▸ **REQUIRED ACTION**:
Your task is to print all of the data below exactly, with no pictures included.

▸ **INPUT DATA**:
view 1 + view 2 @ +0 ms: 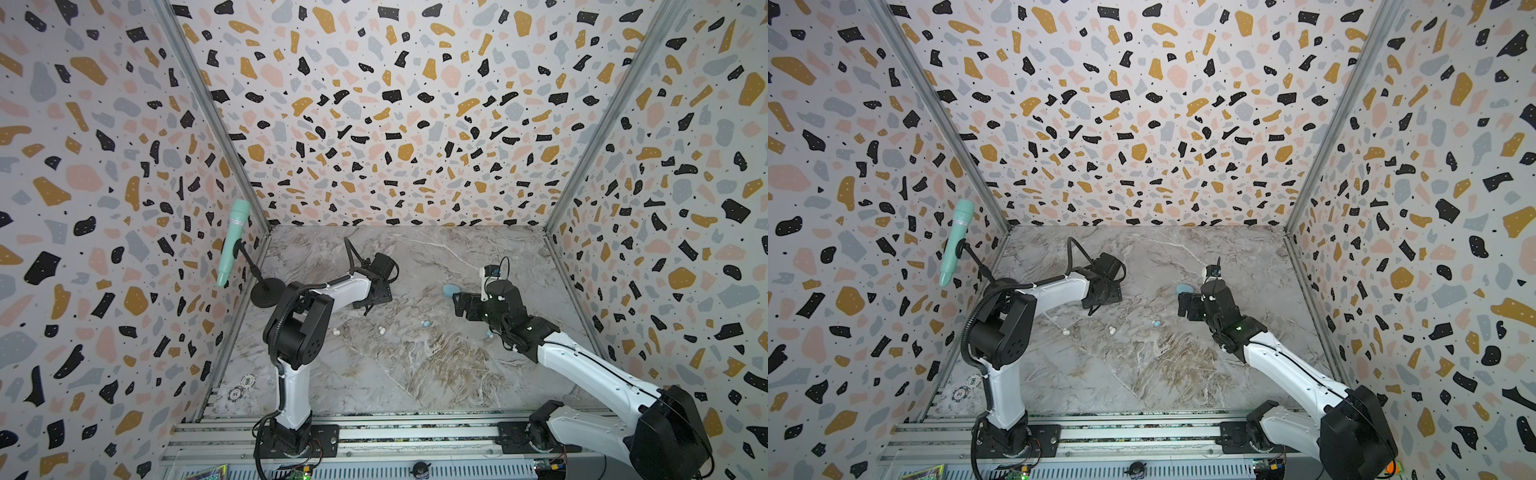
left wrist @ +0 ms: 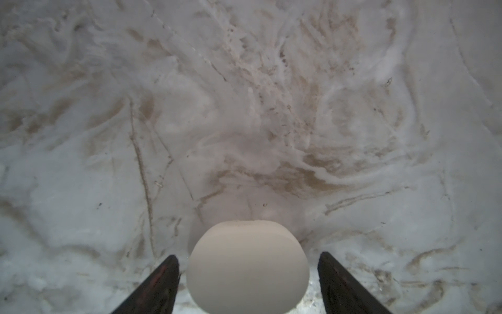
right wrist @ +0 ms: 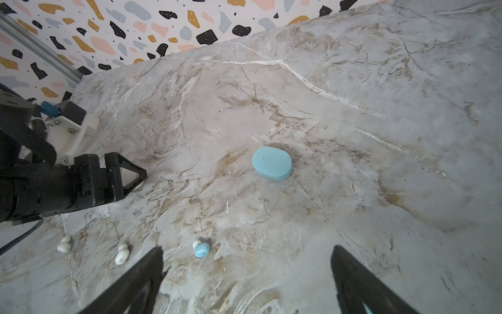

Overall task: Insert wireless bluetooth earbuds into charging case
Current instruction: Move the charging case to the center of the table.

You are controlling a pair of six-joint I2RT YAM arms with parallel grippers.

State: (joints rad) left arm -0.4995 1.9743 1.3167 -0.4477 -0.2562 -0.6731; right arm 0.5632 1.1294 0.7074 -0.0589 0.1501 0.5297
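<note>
A white pill-shaped charging case point(image 2: 247, 269) lies on the marble table between the fingers point(image 2: 163, 285) of my left gripper point(image 2: 248, 258). The gripper is open, with a thin gap on each side of the case. In both top views this gripper point(image 1: 374, 301) points down and hides the case. A light blue case point(image 3: 271, 163) lies shut ahead of my right gripper point(image 3: 248, 248), which hovers open and empty. Two white earbuds point(image 3: 122, 254) point(image 3: 64, 243) and a blue earbud point(image 3: 202, 249) lie loose between the arms. Another blue earbud point(image 1: 489, 333) lies beside the right arm.
A mint toy microphone point(image 1: 232, 245) on a black stand point(image 1: 268, 293) sits at the left wall. Two poker chips point(image 1: 248, 380) lie near the front left corner. Patterned walls close three sides, and a metal rail point(image 1: 415, 432) carrying both arm bases runs along the front.
</note>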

▸ **EXERCISE OUTPUT**:
view 1 + view 2 @ +0 ms: 
left wrist @ +0 ms: 
right wrist @ +0 ms: 

Overall task: Insert wireless bluetooth earbuds into charging case
Current instruction: Move the charging case to the center of the table.

You are controlling a pair of six-joint I2RT YAM arms with parallel grippers.

State: (joints rad) left arm -0.4995 1.9743 1.3167 -0.4477 -0.2562 -0.6731; right arm 0.5632 1.1294 0.7074 -0.0589 0.1501 0.5297
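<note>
A white pill-shaped charging case point(image 2: 247, 269) lies on the marble table between the fingers point(image 2: 163, 285) of my left gripper point(image 2: 248, 258). The gripper is open, with a thin gap on each side of the case. In both top views this gripper point(image 1: 374, 301) points down and hides the case. A light blue case point(image 3: 271, 163) lies shut ahead of my right gripper point(image 3: 248, 248), which hovers open and empty. Two white earbuds point(image 3: 122, 254) point(image 3: 64, 243) and a blue earbud point(image 3: 202, 249) lie loose between the arms. Another blue earbud point(image 1: 489, 333) lies beside the right arm.
A mint toy microphone point(image 1: 232, 245) on a black stand point(image 1: 268, 293) sits at the left wall. Two poker chips point(image 1: 248, 380) lie near the front left corner. Patterned walls close three sides, and a metal rail point(image 1: 415, 432) carrying both arm bases runs along the front.
</note>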

The exercise has been answered in full.